Look below for the line that has "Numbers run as". Set down the lines from there through the line that has "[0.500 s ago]", exactly as written.

Records from a dataset:

[Start of Attachment]

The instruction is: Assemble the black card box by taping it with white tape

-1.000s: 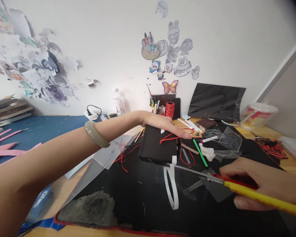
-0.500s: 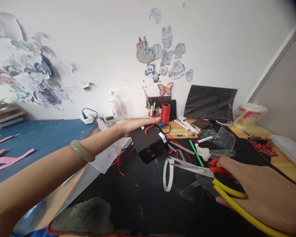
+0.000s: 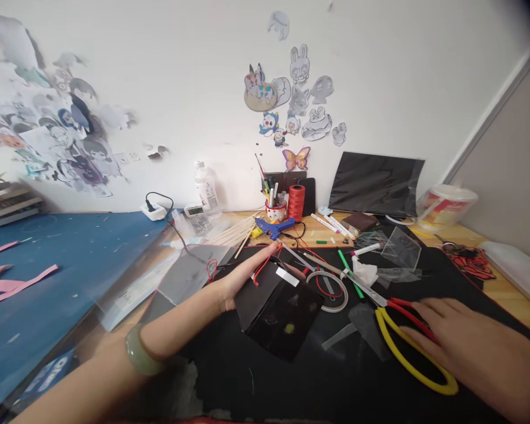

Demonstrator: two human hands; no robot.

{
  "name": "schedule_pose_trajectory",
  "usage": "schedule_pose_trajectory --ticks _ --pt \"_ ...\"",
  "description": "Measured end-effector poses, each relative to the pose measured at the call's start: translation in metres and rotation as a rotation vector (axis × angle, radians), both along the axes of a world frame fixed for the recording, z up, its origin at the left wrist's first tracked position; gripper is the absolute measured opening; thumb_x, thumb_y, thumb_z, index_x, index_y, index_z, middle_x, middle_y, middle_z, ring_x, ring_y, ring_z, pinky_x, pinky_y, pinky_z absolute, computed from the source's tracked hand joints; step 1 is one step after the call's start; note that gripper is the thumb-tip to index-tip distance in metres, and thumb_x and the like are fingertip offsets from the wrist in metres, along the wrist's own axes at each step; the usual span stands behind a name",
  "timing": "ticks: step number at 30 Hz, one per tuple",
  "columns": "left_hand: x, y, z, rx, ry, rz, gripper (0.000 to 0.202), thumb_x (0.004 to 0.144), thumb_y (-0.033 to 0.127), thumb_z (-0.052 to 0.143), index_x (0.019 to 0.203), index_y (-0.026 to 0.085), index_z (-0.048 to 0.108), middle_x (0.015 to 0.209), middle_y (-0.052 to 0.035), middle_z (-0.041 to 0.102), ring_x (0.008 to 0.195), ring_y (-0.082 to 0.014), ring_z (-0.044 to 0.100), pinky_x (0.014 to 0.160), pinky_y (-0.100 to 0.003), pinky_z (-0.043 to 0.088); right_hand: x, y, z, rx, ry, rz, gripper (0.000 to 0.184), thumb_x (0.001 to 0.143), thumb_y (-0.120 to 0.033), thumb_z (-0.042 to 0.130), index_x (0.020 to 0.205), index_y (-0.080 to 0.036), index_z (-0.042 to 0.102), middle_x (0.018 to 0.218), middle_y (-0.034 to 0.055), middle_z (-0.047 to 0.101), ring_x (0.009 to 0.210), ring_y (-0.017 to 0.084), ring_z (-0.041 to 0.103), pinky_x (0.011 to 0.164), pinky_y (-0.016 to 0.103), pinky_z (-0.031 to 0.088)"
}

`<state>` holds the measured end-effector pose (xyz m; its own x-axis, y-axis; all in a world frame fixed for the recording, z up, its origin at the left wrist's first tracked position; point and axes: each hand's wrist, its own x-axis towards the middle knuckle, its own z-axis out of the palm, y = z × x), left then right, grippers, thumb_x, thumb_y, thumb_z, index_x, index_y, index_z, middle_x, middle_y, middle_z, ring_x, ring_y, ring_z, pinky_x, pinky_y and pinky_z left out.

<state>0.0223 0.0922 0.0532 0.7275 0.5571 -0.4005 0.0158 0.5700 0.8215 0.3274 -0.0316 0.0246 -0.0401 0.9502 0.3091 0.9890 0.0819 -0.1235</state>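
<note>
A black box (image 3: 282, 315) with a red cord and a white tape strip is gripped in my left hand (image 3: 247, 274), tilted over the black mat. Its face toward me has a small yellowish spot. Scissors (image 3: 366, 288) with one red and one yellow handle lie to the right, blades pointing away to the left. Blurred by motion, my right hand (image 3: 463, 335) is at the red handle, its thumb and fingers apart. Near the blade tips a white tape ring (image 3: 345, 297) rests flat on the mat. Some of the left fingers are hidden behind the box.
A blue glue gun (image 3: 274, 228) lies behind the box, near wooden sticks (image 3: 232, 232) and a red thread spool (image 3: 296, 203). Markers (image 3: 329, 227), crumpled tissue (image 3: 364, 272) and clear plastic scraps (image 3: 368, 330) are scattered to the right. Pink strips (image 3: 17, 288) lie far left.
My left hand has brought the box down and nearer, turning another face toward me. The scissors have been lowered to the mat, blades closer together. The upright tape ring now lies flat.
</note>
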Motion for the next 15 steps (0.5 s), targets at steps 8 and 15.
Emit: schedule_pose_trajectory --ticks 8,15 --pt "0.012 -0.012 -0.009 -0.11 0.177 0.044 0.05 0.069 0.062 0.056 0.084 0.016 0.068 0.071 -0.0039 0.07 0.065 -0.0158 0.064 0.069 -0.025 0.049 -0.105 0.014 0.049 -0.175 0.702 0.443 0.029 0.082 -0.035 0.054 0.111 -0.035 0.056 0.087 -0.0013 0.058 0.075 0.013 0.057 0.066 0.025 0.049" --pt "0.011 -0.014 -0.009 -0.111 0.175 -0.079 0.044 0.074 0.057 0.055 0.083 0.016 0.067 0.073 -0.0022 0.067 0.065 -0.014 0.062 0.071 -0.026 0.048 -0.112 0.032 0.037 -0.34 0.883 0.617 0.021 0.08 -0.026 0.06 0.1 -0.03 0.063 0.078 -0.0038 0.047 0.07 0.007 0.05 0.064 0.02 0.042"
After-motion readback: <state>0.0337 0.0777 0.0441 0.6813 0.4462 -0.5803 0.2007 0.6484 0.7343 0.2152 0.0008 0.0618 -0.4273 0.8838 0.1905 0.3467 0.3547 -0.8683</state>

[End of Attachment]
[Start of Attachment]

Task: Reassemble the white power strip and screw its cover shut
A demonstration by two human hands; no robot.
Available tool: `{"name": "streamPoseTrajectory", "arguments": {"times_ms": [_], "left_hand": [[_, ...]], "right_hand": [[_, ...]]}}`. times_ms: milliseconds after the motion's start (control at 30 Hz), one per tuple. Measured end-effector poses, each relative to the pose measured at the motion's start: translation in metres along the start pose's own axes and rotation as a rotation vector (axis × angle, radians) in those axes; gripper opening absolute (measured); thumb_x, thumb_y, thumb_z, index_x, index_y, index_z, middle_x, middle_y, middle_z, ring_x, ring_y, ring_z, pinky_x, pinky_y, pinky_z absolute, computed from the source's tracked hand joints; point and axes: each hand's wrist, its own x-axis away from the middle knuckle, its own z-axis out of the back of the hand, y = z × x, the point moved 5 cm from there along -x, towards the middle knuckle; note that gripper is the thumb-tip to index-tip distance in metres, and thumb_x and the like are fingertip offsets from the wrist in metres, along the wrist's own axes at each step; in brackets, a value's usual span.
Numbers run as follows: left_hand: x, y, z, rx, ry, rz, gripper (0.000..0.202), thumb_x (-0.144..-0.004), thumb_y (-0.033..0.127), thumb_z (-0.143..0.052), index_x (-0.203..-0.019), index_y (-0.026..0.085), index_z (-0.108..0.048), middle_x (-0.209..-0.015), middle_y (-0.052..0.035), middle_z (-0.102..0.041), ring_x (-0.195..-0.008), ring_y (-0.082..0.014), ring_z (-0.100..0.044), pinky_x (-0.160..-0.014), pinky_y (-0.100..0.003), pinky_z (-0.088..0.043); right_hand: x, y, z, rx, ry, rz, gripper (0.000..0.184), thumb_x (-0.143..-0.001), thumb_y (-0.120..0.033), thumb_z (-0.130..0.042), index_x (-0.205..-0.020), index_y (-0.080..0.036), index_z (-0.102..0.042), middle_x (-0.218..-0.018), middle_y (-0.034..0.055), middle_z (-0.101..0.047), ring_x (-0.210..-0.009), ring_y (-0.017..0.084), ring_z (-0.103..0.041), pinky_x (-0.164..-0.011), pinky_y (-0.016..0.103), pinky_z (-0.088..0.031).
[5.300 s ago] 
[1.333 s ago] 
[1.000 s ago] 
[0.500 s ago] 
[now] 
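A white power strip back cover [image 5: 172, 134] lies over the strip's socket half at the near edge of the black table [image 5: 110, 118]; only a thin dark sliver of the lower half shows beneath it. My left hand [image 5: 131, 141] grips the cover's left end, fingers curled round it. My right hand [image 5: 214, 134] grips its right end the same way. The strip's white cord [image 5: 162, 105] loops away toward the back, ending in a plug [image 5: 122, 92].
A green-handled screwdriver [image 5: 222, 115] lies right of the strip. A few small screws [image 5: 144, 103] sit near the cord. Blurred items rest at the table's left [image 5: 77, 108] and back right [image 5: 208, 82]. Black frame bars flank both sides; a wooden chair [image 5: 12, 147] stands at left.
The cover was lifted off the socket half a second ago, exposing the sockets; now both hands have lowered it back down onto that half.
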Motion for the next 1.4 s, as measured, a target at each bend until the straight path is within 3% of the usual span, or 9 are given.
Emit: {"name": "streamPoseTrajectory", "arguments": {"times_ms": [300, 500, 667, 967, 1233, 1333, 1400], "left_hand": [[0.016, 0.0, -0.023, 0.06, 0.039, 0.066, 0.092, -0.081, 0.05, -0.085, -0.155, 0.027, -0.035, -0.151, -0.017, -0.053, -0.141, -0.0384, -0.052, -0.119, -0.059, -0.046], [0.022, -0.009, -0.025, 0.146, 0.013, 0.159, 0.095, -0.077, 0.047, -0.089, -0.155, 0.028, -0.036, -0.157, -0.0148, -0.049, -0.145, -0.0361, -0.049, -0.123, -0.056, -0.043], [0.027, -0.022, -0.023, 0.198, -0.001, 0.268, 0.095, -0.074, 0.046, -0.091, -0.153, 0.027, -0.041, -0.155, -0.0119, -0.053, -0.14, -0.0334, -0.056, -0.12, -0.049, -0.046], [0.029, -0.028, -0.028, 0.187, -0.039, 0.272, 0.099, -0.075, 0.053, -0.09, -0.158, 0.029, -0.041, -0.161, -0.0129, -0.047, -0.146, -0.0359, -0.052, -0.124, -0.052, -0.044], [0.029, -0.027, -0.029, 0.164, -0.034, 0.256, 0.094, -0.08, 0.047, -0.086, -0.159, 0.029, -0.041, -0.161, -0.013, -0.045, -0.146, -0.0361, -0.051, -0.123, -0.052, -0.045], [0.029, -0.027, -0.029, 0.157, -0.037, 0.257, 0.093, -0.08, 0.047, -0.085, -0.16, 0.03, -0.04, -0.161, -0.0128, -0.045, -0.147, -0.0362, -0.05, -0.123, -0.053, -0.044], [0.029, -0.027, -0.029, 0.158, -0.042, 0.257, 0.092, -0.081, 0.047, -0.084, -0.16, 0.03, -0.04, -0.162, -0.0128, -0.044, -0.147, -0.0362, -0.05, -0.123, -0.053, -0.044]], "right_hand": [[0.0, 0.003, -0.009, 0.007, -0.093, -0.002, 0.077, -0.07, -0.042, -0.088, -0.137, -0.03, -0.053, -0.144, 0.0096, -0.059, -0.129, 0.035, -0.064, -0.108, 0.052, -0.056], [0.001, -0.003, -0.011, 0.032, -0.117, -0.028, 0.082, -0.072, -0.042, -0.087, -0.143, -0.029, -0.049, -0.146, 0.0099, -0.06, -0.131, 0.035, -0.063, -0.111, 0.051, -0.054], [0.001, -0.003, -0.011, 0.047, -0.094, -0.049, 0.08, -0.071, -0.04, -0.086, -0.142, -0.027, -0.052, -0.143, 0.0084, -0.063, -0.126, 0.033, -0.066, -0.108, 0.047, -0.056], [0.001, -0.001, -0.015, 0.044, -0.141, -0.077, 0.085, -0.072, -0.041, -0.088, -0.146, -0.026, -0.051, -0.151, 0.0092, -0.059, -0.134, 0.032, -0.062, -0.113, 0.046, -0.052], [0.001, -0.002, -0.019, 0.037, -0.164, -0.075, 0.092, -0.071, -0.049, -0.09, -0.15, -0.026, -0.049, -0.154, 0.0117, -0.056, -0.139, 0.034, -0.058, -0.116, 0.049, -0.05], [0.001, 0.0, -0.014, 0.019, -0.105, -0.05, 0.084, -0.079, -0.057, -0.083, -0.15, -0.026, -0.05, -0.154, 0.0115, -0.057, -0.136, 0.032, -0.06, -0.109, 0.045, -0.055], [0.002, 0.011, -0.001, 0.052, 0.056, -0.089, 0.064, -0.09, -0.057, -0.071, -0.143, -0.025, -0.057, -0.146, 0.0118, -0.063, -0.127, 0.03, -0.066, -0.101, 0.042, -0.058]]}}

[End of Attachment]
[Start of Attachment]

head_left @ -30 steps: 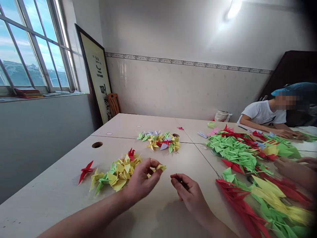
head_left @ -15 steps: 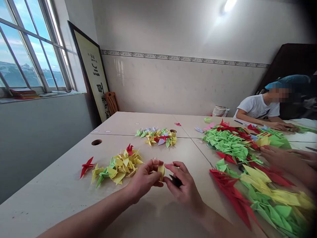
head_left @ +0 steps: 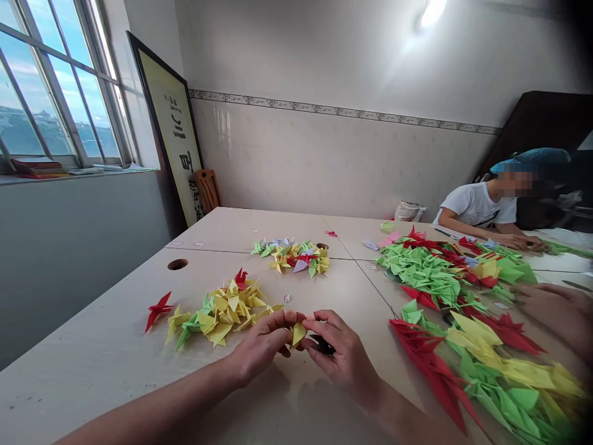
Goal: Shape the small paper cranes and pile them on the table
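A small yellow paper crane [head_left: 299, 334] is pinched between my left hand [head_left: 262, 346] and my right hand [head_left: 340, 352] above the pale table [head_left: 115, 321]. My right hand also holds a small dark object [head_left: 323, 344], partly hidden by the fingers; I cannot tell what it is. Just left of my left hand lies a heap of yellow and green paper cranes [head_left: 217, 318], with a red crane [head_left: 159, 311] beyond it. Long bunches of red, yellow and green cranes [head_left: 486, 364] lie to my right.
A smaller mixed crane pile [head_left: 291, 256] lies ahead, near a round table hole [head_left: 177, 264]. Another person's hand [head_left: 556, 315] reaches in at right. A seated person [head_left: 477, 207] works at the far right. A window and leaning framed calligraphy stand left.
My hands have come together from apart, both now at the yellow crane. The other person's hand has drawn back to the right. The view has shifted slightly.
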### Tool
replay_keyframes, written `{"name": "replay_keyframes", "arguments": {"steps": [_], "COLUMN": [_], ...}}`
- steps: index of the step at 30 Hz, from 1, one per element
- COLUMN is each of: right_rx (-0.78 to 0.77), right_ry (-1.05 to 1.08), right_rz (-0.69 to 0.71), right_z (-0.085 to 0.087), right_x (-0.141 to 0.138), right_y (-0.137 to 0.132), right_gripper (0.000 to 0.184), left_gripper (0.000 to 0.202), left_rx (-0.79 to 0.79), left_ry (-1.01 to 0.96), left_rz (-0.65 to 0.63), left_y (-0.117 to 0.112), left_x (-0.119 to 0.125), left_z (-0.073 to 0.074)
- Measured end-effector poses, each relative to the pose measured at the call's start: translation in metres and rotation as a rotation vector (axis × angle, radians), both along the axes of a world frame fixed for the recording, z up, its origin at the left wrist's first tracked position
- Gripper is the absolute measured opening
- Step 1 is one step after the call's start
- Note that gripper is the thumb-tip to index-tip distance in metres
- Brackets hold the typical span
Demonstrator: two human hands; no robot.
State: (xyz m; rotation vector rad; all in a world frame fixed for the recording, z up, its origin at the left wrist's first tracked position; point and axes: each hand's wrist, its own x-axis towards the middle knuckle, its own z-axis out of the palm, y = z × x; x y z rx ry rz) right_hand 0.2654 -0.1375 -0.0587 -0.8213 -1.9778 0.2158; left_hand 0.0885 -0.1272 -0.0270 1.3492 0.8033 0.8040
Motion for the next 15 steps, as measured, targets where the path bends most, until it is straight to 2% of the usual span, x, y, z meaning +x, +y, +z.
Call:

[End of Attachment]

Reply to the exercise.
Numbers run as follows: left_hand: x, y, z, rx, ry, rz, gripper (0.000..0.202), thumb_x (-0.144..-0.004), thumb_y (-0.033..0.127), thumb_z (-0.143..0.052), index_x (-0.203..-0.019), index_y (-0.026..0.085), index_z (-0.108..0.048), middle_x (-0.209..-0.015), middle_y (-0.052..0.035), middle_z (-0.102..0.041), ring_x (-0.195..-0.008), ring_y (-0.082..0.014), ring_z (-0.100..0.044), pinky_x (-0.160..-0.014), pinky_y (-0.100..0.003), pinky_z (-0.088..0.043); right_hand: x, y, z, rx, ry, rz, gripper (0.000..0.184), thumb_x (-0.143..-0.001), thumb_y (-0.120..0.033), thumb_z (-0.130..0.042), index_x (-0.205..-0.020), index_y (-0.080..0.036), index_z (-0.102..0.042), middle_x (-0.218..-0.018), middle_y (-0.034..0.055), middle_z (-0.101..0.047), ring_x (-0.210..-0.009), ring_y (-0.017..0.084), ring_z (-0.103..0.041), pinky_x (-0.164..-0.011), pinky_y (-0.016..0.103), pinky_z (-0.088..0.031).
[5.300 s ago] 
[1.333 s ago] 
[1.000 s ago] 
[0.500 s ago] 

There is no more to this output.